_WHAT YOU SHOULD DO:_ Count the lines below that include the word "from" and write that number alone.

------ LISTED ENTRIES

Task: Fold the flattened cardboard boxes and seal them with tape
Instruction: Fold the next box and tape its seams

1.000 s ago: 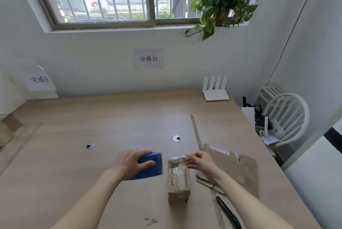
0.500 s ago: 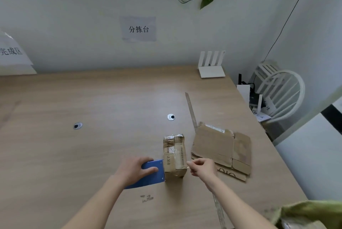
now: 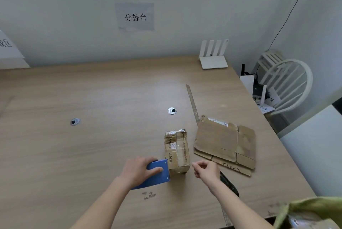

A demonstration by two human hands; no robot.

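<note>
Left hand (image 3: 139, 170) grips blue tape dispenser (image 3: 156, 174), fingers curled over top, front edge against near-left side of small taped cardboard box (image 3: 177, 151) standing on wooden table (image 3: 92, 99). Right hand (image 3: 207, 171) just right of box, fingers loosely curled (thumb and forefinger pinched; what they hold unclear). Flattened cardboard boxes (image 3: 225, 143) lie right of it.
</note>
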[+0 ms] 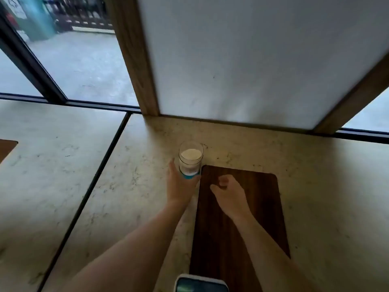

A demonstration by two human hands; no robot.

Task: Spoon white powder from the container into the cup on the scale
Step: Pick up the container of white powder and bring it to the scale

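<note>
A clear open container (190,160) with a blue base holds white powder and stands on the pale stone counter (130,165), just off the top left corner of a dark wooden board (237,218). My left hand (179,184) is wrapped around the container's lower part. My right hand (228,192) hovers over the board to the right of it, fingers loosely curled with nothing in them that I can see. No cup, scale or spoon is in view.
A phone (201,284) lies at the bottom edge, at the board's near end. A white panel in a wooden frame (242,60) rises behind the counter. A dark seam (101,169) splits the counter on the left. Windows lie behind.
</note>
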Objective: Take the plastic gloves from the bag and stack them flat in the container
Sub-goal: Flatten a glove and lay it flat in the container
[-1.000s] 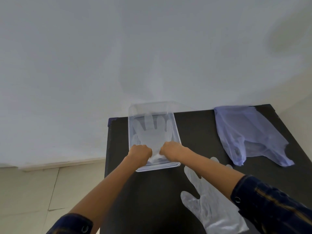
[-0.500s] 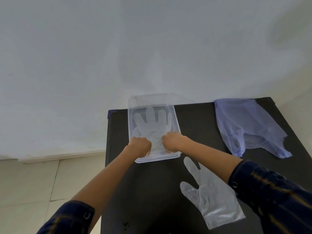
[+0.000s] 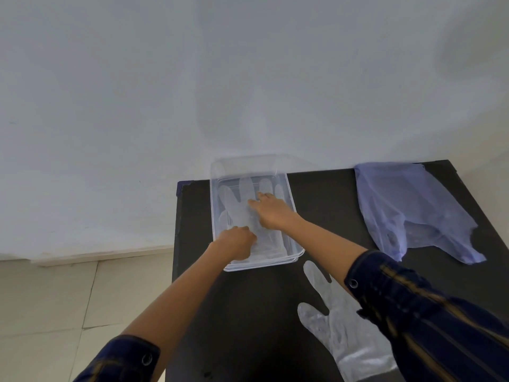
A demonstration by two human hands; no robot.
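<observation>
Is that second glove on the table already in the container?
No: the loose glove lies flat on the black table, outside the clear container, where both hands press another glove.

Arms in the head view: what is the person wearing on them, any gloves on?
Both hands, left and right, are bare, no gloves. Dark navy sleeves with thin tan stripes are pushed up the forearms; each cuff has a round button.

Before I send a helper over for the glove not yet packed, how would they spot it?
On the black table, look in front of the clear container, toward the near edge. The loose plastic glove lies flat there, partly under the right sleeve. Unlike the purple bag farther back, it is clear and finger-shaped.
</observation>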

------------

_COMPLETED TASK:_ 2